**WHAT YOU SHOULD DO**
Your reply should be the whole listing, copied exactly, with the pictures left out.

BEGIN INFORMATION PROVIDED

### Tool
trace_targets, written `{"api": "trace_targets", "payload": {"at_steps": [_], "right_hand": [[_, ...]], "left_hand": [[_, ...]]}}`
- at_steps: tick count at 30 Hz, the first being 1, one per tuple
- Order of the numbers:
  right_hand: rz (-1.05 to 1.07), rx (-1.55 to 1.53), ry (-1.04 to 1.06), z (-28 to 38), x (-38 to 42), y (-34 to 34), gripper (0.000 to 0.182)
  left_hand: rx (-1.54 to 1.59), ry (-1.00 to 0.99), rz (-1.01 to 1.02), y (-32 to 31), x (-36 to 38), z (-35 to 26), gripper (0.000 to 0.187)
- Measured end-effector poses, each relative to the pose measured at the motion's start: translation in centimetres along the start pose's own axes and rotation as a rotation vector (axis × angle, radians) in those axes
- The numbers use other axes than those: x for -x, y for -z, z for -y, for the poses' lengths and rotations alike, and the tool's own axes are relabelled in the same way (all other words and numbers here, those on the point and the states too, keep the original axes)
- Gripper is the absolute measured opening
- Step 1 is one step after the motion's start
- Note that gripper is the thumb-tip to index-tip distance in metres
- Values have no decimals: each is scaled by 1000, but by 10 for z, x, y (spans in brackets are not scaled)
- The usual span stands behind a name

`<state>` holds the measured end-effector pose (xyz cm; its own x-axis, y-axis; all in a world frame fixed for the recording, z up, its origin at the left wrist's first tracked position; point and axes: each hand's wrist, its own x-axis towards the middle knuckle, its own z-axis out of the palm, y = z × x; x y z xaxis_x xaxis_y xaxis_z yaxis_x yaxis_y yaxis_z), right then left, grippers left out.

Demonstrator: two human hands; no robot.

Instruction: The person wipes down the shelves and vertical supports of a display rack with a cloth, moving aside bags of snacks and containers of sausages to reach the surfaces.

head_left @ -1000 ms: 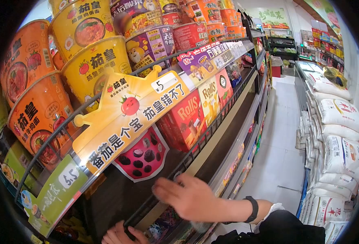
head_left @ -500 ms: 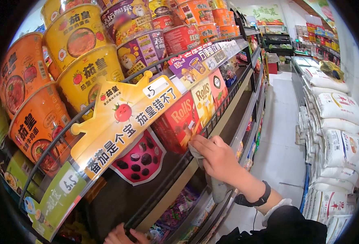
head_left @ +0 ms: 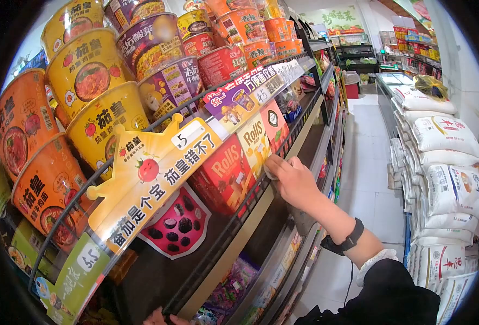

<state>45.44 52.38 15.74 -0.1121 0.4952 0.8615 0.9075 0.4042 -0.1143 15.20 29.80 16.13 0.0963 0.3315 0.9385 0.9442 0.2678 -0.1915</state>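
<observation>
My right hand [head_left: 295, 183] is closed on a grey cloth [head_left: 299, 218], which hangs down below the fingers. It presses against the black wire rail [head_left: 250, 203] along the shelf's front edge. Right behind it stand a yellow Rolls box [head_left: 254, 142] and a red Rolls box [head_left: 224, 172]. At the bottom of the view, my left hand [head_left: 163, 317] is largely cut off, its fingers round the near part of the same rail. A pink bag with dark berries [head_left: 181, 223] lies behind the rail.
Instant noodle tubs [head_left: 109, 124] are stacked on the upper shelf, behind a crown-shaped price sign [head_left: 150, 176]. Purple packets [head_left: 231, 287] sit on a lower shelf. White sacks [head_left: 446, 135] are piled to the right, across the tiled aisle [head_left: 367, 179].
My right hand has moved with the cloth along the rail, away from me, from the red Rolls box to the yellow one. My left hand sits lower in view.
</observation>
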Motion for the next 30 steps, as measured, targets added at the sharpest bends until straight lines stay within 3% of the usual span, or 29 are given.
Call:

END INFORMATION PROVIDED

**SOLUTION**
### Tool
trace_targets, written `{"api": "trace_targets", "payload": {"at_steps": [_], "right_hand": [[_, ...]], "left_hand": [[_, ...]]}}`
- at_steps: tick count at 30 Hz, the first being 1, one per tuple
- Order of the numbers:
  right_hand: rz (-1.05 to 1.07), rx (-1.55 to 1.53), ry (-1.04 to 1.06), z (-28 to 38), x (-38 to 42), y (-34 to 34), gripper (0.000 to 0.182)
  left_hand: rx (-1.54 to 1.59), ry (-1.00 to 0.99), rz (-1.01 to 1.02), y (-32 to 31), x (-36 to 38), z (-35 to 26), gripper (0.000 to 0.187)
- Measured end-effector poses, each relative to the pose measured at the motion's start: translation in centimetres along the start pose's own axes and rotation as a rotation vector (axis × angle, radians) in those axes
- The numbers use other axes than those: x for -x, y for -z, z for -y, for the poses' lengths and rotations alike, and the tool's own axes are relabelled in the same way (all other words and numbers here, those on the point and the states too, keep the original axes)
- Gripper is the absolute measured opening
- Step 1 is one step after the motion's start
- Note that gripper is the thumb-tip to index-tip distance in metres
- Values have no decimals: each is scaled by 1000, but by 10 for z, x, y (spans in brackets are not scaled)
- The usual span stands behind a name

`<state>` holds the measured end-effector pose (xyz cm; its own x-axis, y-axis; all in a world frame fixed for the recording, z up, its origin at the left wrist's first tracked position; point and axes: each hand's wrist, its own x-axis towards the middle knuckle, its own z-axis out of the palm, y = z × x; x y z xaxis_x xaxis_y xaxis_z yaxis_x yaxis_y yaxis_z), right then left, grippers left out.

Demonstrator: two human hands; no robot.

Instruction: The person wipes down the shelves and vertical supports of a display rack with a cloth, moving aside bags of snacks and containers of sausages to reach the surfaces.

head_left @ -1000 ms: 
head_left @ -500 ms: 
head_left @ +0 ms: 

<state>45.44 52.38 15.74 -0.1121 0.4952 0.8615 0.9075 0.4042 -0.1143 15.20 29.80 16.13 0.0963 0.3315 0.9385 0.9442 0.2678 -0.1915</state>
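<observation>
My right hand [head_left: 295, 183] is closed on a grey cloth [head_left: 299, 218], which hangs down below the fingers. It presses against the black wire rail [head_left: 250, 203] along the shelf's front edge. Right behind it stand a yellow Rolls box [head_left: 254, 142] and a red Rolls box [head_left: 224, 172]. At the bottom of the view, my left hand [head_left: 163, 317] is largely cut off, its fingers round the near part of the same rail. A pink bag with dark berries [head_left: 181, 223] lies behind the rail.
Instant noodle tubs [head_left: 109, 124] are stacked on the upper shelf, behind a crown-shaped price sign [head_left: 150, 176]. Purple packets [head_left: 231, 287] sit on a lower shelf. White sacks [head_left: 446, 135] are piled to the right, across the tiled aisle [head_left: 367, 179].
My right hand has moved with the cloth along the rail, away from me, from the red Rolls box to the yellow one. My left hand sits lower in view.
</observation>
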Motion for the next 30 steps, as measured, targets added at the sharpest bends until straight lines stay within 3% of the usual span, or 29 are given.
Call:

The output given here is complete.